After nearly two decades of weak growth, declining investment and rising structural bottlenecks, South Africa faces a narrow window in which decisive reforms may determine whether it will escape long-term stability or remain trapped in low growth.
Coface research shows that South Africa's per capita gross domestic product (GDP) in 2025 remains below 2007 levels, making it the only BRICS economy to lose ground in almost two decades.
Once buoyed by commodity demand and global integration in the early 2000s, growth was derailed by successive shocks, including the global financial crisis, the end of the commodity super-cycle, and the COVID-19 pandemic, which exposed deep structural weaknesses.
Major barriers highlighted by the study include:
- Power system failure is due to aging infrastructure and long-term underinvestment
- Deeply distorted labor market due to persistent unemployment and skills mismatch
- Weak capital formation, investment levels well below peer economies
- The decline in public finances is largely driven by salary-heavy spending rather than investment in infrastructure.
The Coface South Africa webinar, “How can South Africa break free from the persistent trap of economic stagnation in a world defined by uncertainty, structural constraints and rising geopolitical tensions?”, highlighted the issues.
Abdul Waly, CEO of Coface South Africa, and Aroni Chowdhury, Chief African Economist of Coface, examine why South Africa has underperformed its emerging market peers Brazil, Colombia, Chile and Malaysia and what changes are needed to restore sustainable growth.
What changed and why it matters
Despite the challenges, the outlook is not without hope. Chaudhary says developments have begun to alter sentiments, including:
- The stability of South Africa's electricity supply improved, with Eskom recording its strongest grid performance in five years and extended periods without loadshedding.
- South Africa's removal from the FATF gray list and the recent sovereign credit rating upgrade have helped reduce borrowing costs and restore investor confidence.

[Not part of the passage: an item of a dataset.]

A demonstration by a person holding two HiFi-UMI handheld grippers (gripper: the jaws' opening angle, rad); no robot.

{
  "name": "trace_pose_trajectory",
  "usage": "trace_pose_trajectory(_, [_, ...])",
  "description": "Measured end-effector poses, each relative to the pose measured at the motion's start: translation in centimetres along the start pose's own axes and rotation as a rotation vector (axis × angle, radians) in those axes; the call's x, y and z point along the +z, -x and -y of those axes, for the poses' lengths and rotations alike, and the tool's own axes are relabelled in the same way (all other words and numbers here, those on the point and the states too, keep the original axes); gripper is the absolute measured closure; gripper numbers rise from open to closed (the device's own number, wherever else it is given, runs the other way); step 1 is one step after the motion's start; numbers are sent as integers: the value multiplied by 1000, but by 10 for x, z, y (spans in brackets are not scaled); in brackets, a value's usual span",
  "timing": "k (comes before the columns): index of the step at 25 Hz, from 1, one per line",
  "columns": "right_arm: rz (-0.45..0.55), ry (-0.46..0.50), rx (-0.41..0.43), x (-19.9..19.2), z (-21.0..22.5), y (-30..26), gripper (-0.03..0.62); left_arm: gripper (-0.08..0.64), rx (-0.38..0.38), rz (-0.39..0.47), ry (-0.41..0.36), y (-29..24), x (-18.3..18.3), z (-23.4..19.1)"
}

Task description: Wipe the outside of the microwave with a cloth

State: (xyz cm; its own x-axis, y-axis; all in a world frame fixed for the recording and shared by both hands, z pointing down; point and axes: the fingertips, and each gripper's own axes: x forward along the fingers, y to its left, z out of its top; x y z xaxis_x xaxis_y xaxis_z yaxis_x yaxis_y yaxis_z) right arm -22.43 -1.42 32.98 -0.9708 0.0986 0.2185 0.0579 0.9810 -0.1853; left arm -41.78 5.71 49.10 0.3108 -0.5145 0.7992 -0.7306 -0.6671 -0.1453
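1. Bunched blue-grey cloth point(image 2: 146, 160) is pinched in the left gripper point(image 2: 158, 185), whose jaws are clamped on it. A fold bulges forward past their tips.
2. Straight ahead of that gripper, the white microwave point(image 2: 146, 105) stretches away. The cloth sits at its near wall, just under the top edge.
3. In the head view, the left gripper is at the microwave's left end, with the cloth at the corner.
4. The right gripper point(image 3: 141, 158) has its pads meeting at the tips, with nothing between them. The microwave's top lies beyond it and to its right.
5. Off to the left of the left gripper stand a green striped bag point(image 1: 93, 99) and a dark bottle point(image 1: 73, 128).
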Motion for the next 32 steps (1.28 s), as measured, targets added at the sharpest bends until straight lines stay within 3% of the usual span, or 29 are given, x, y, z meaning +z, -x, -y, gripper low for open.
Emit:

- The World Bank's $350 million credit-guarantee vehicle, which was expected to facilitate up to $10 billion in private infrastructure investment over the next decade, particularly to expand the transmission grid.
“These were important signals,” says Chaudhary. “But perception and credibility matter just as much as policy implementation. Markets reacted not only to reforms, but also to how credible and sustainable those reforms were.”
Global risks and geopolitical pressures
The discussion also placed South Africa's recovery within a highly volatile global context. Rising geopolitical tensions, particularly the ongoing conflict in the Middle East, have put renewed pressure on energy markets, oil prices, shipping routes and global inflation expectations.
For an open economy like South Africa, these dynamics have been shown to directly influence currency stability, inflation and interest rate expectations, trade flows and external demand as well as business confidence and investment decisions.
Against this backdrop, traditional forecasting had become increasingly difficult, reinforcing the need for scenario-based planning and robust risk frameworks.
looking ahead
The webinar concluded with a forward-looking discussion of what will ultimately determine whether South Africa can transition from a fragile recovery to sustained, inclusive growth.
Main topics include:
- Urgency of structural reforms in next 12 to 24 months
- The role of fiscal discipline, infrastructure investment and policy coherence
- How can businesses deal with increased uncertainty when looking for opportunity
- Structural strengths, including a diversified industrial base, strong financial institutions, and deepening global trade integration, continued to support the recovery.
“South Africa's transition from a fragile recovery to sustained, inclusive growth will ultimately depend on the ability of businesses to continue investing and trading despite uncertainty,” says Valley.
“By helping companies protect cash flow and manage counterparty risk, trade credit insurance gives companies the confidence to pursue opportunity rather than retreat from volatility and this confidence will be critical in translating the country's structural strength into sustainable economic momentum.”